▶ **ACTIVITY**
Search the records below for the word "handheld". Copy each line where it occurs.

▶ **Source data**
---

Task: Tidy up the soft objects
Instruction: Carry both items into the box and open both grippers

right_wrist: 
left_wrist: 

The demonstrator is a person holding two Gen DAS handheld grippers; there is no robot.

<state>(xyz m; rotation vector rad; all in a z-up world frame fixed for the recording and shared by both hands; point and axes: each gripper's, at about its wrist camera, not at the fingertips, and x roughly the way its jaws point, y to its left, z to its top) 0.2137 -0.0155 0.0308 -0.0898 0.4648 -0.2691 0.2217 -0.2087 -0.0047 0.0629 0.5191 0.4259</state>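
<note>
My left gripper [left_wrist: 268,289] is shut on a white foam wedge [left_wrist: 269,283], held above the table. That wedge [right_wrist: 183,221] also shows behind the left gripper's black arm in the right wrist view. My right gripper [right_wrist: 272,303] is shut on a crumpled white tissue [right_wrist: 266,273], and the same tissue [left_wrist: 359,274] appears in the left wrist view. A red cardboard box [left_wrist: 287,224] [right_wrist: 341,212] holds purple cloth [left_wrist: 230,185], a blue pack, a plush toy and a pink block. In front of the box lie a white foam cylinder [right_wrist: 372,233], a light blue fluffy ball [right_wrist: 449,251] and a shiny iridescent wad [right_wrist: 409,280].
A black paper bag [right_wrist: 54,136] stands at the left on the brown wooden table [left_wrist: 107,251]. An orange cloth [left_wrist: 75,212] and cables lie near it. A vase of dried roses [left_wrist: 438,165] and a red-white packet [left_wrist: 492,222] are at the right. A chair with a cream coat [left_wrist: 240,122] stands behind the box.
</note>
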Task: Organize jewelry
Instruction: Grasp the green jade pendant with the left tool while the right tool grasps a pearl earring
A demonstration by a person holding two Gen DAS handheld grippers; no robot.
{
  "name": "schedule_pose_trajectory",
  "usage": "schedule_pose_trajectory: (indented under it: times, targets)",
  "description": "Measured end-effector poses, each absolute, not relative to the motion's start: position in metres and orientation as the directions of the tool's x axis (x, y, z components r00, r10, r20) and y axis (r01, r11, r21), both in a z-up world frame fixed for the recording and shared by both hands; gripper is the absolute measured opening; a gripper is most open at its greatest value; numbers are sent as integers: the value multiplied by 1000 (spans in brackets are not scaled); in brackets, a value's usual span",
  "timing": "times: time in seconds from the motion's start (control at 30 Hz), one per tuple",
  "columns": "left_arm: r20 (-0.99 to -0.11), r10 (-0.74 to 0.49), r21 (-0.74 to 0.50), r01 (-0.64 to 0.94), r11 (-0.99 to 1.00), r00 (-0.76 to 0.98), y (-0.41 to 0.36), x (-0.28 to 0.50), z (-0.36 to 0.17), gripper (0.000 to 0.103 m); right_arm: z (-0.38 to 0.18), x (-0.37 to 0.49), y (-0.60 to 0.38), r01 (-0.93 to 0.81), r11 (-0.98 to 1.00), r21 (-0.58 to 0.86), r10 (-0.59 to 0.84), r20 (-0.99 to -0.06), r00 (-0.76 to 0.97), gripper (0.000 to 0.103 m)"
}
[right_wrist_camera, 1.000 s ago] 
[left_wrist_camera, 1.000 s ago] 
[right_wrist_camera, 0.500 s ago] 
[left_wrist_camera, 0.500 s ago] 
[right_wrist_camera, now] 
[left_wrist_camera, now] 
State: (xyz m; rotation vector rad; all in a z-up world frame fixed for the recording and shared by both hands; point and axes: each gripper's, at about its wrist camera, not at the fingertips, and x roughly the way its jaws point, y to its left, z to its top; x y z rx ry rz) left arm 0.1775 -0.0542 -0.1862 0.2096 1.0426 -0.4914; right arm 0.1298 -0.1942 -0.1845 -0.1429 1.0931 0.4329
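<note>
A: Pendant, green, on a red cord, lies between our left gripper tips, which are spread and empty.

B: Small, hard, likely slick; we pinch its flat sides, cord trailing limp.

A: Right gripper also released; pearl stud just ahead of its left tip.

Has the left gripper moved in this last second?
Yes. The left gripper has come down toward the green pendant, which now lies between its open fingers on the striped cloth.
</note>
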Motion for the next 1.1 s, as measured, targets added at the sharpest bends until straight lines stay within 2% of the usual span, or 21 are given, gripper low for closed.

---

▶ **SOLUTION FOR THIS TASK**
The demonstrator is a person holding two Gen DAS handheld grippers; there is no robot.
A demonstration by a person holding two Gen DAS handheld grippers; no robot.

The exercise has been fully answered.